On June 29, 2018, a divided panel of First District Appellate Court issued an opinion providing valuable guidance to defense practitioners on the scope of the sole proximate cause defense in Illinois tort litigation, holding that the sole proximate cause defense and jury instruction is available even where the defendant argues more than one nonparty was the sole proximate cause of a plaintiff’s injury. See Rene Douglas, et al. v. Arlington Park Racecourse, LLC, et al., 2018 IL App (1st) 162962, available here (PDF opens in a new window).
Douglas involved a professional jockey, Rene Douglas, who sought compensation for paralysis resulting from a fall he suffered during a horserace at Arlington Park racecourse in 2009. Douglas and his wife sued the racetrack (Arlington), its owner (Churchill Downs), and both the manufacturer and distributor of the track’s synthetic surface. Plaintiffs settled with all parties except Arlington and Churchill Downs prior to trial.
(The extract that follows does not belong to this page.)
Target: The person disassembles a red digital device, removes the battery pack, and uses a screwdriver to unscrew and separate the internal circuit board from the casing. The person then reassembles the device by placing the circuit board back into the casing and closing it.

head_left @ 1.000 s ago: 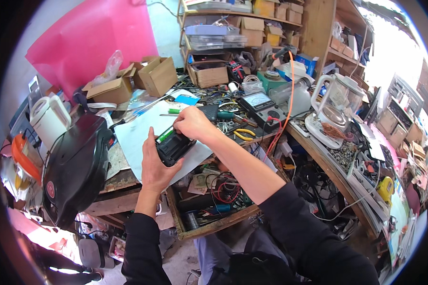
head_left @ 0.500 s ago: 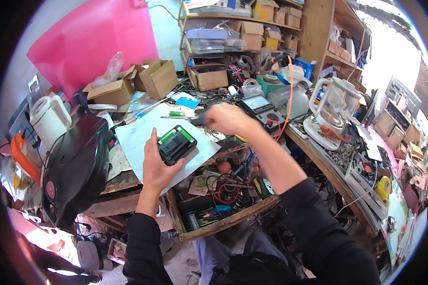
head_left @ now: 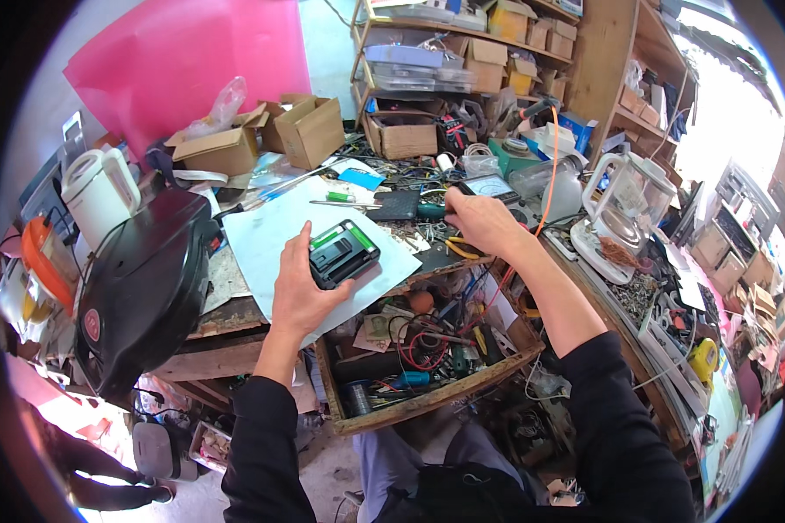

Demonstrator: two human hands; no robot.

Plaintiffs’ theory at trial was that Mr. Douglas’ injury was caused by the defendants’ negligent maintenance of the track, rather than any inherent defect in the track itself. Denying they were negligent, the defendants identified two nonparty actors as the sole proximate cause of Douglas’ injury: (1) another jockey racing that day who had clipped Douglas’ horse, causing him to fall, and (2) the track manufacturer, who had failed to apprise defendants on proper maintenance of the track surface.
The jury was instructed on sole proximate cause and returned a verdict for the defendants. In a posttrial motion, the Douglases argued the jury should not have received the sole proximate cause instruction because the defendants claimed the negligence of the other jockey and the negligence of the track manufacturer were both the sole proximate cause of Douglas’ injury. The trial court agreed there could not be two “sole” proximate causes of Douglas’ injury and granted a new trial.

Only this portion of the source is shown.